▶ **Work required**
Pull out every line below that holds the word "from".
--------------------------------
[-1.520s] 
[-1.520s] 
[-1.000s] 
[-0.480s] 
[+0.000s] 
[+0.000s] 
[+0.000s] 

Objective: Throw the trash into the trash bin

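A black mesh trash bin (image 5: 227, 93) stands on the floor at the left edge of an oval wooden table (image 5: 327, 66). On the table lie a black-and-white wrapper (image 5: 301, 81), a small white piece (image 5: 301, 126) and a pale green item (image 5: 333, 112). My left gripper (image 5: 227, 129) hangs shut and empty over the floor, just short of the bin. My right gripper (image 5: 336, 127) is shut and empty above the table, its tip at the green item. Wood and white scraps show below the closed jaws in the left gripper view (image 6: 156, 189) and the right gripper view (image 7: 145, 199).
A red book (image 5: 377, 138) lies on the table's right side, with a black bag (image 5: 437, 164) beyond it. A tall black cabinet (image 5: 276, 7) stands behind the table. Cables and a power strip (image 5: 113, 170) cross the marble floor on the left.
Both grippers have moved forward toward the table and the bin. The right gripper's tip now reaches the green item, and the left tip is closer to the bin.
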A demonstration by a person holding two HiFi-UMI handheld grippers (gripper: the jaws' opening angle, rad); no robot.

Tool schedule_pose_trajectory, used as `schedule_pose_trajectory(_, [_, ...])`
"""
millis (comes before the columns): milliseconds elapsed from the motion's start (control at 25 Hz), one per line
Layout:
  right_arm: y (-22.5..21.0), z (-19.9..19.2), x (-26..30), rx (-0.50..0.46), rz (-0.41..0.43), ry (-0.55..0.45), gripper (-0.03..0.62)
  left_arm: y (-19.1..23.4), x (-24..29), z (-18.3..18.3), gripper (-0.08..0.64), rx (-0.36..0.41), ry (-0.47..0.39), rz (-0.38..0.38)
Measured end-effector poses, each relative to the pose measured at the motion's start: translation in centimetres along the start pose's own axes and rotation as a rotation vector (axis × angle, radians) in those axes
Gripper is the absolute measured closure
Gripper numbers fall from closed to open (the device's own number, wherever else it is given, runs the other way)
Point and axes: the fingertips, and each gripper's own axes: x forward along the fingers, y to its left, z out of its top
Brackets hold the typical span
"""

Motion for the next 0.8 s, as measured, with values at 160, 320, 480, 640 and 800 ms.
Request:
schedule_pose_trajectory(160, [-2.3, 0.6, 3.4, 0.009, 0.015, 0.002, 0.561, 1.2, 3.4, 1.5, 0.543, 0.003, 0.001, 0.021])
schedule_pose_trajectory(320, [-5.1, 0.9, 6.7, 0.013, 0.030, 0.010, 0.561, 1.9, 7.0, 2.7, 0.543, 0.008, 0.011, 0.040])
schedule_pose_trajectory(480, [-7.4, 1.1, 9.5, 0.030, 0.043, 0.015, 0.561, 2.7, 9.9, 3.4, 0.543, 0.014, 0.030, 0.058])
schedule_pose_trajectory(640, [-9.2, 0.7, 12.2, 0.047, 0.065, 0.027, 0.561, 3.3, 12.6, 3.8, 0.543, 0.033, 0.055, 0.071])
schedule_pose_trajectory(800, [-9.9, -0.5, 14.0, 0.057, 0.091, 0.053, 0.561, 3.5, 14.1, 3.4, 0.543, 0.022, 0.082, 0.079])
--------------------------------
▶ **Result**
millis (comes before the columns): milliseconds elapsed from the motion's start (control at 25 Hz), one per line
Gripper numbers fall from closed to open (the device's own number, wherever else it is given, runs the other way)

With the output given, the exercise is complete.